De Paris a Berlim, Los Angeles ou Istambul, realizadores e atores que fugiram da Rússia, após a invasão da Ucrânia, tentam reconstruir lentamente o cinema independente no exílio.
"Talvez já não pise mais as passadeiras vermelhas, mas pelo menos sou livre!", diz à France-Presse (AFP) Maria Shalaeva, que fugiu "com os seus dois filhos e três malas", após ser detida numa manifestação contra a guerra em Moscovo.
A história desta atriz de 42 anos, que participava de várias rodagens na Rússia, incluindo um filme por si realizado, é parecida com a de muitos outros.
Primeiro, fugiu para Istambul. Depois, viajou para a Geórgia, onde tem amigos, e, em seguida, instalou-se em Paris para reconstruir a sua vida.
Na capital francesa, Maria Shalaeva faz cursos intensivos de francês, com a esperança de aprender bem o idioma e poder um dia voltar aos sets de rodagem, sem estar limitada a personagens russas.
Shalaeva recusa-se a falar dos seus problemas materiais, que "não são nada em comparação com o sofrimento dos ucranianos".
E sonha em realizar um documentário sobre o exílio, mantendo contacto com os seus amigos cineastas que fugiram para Israel e Geórgia.

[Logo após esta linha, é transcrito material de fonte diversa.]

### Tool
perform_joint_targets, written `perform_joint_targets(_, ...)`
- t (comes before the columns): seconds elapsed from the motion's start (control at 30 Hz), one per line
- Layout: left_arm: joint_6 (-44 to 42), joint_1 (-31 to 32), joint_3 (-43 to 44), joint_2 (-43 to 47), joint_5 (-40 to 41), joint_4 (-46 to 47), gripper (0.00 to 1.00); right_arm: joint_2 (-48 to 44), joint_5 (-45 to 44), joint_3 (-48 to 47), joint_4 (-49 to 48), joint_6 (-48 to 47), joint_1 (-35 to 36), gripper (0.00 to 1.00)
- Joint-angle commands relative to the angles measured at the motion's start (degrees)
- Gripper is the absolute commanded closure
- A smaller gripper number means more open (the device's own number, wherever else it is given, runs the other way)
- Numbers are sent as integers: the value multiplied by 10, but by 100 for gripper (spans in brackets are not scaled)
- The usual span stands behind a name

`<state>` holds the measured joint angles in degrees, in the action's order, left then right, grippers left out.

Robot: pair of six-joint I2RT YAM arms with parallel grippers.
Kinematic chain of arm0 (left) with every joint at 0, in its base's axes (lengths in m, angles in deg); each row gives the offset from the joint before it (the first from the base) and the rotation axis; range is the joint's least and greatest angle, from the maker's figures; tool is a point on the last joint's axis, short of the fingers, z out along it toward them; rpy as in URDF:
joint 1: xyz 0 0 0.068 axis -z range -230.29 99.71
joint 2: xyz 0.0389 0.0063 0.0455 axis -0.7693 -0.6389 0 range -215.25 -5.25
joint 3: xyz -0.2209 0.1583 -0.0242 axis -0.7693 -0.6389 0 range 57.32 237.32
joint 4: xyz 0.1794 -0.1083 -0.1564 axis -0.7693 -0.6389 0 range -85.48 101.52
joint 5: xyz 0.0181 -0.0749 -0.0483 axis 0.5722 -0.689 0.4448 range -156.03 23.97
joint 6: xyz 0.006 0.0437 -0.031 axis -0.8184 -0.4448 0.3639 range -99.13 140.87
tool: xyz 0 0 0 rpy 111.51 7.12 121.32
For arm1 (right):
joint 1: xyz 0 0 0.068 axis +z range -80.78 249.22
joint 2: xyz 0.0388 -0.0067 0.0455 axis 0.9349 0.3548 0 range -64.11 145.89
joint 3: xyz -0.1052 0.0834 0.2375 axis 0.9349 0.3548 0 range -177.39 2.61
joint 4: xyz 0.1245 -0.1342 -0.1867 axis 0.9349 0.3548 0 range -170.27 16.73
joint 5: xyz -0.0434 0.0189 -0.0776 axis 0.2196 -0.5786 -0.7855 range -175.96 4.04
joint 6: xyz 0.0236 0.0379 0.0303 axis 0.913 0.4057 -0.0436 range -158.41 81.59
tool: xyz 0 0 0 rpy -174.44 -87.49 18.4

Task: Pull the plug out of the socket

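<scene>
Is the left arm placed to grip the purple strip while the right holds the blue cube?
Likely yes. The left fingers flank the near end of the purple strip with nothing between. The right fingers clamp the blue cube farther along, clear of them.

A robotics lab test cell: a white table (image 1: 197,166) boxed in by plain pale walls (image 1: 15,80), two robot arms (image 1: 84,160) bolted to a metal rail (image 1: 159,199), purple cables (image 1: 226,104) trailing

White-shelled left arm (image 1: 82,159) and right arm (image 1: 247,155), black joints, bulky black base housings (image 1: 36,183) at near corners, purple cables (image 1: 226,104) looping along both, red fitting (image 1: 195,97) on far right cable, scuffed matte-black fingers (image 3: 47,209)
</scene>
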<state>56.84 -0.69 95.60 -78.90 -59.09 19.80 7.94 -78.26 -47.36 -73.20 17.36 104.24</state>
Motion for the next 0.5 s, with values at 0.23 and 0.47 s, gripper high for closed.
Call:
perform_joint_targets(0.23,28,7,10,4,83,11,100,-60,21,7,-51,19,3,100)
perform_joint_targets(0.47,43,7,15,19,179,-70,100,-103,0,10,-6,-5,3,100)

Uma primeira etapa importante será a projeção de uma curta-metragem gravada em Moscovo antes da guerra, nos Encontros de Cinema Russo de Paris, que apresenta, até terça-feira, realizadores refugiados.
"É a última onda de filmes independentes" rodados antes do exílio, explica o delegado-geral da mostra, Marc Ruscart, que garante ter "rompido o contacto" com as instituições russas, que antes apoiavam o festival.
A nível geral, "é complicado saber no que se transformará o cinema russo depois deste período de transição", analisa para a AFP o especialista Joël Chapron.
"Filmes do exterior"
Alguns filmes rodados antes da guerra estão a estrear em cinemas ocidentais, como "O Capitão Soviético" ("Captain Volkonogov Escaped"), que começará a ser exibido nas salas francesas esta quarta-feira.
O destino desta longa-metragem que critica o estalinismo resume bem a situação: foi rodado numa época na qual os cineastas independentes ainda podiam obter financiamento público para projetos que se distanciavam da linha oficial.
Foi apresentado em Veneza em 2021, mas hoje não teria "nenhuma hipótese" de ser produzido ou distribuído na Rússia, explica o seu produtor francês, Charles-Evrard Tchekhoff.
Os seus realizadores, Aleksey Chupov e Natalya Merkulova, que naquela altura disseram à AFP que esperavam "continuar sem ter problemas", exilaram-se em Baku, a capital do Azerbaijão, onde tentam abrir uma escola de cinema.
Para imaginar estes "filmes do exterior", que talvez sejam o futuro do cinema independente russo, alguns realizadores querem recriar a Rússia noutros países do Leste Europeu, ou filmar com a comunidade russa no exterior, explica Chapron.
Entre os grandes nomes que optaram pelo exílio estão o premiado em Cannes Andrey Zvyagintsev ("Leviatã", "Loveless - Sem Amor"), instalado em Paris, e o casal de jovens talentos Kira Kovalenko e Kantemir Balagov, em Los Angeles.
"A cultura russa sempre conseguiu sobreviver historicamente, [inclusive] fora da Rússia. É uma força muito poderosa", diz à AFP Kirill Serebrennikov ("Petrov's Flu", "Verão").
O cineasta e diretor de teatro, instalado em Berlim e convertido em símbolo dos artistas no exílio, admite que "não é um caso típico". Aos 53 anos, ele continua a realizar projetos e a apresentar as suas criações em toda a Europa.
Serebrennikov espera acabar até o fim deste ano a sua última longa-metragem, uma adaptação de Emmanuel Carrère. A rodagem de "Limonov" começou na Rússia e teve que continuar na Letónia.
Embora o cinema independente russo tenha sido vetado das instituições ocidentais nos primeiros meses da invasão da Ucrânia, a situação "acalmou", estima Chapron.
O Festival de "Cannes deu o tom", ao selecionar "Tchaikovsky's Wife", precisamente de Serebrennikov, no ano passado, no momento em que apoiar um cineasta russo não era bem-visto, analisa.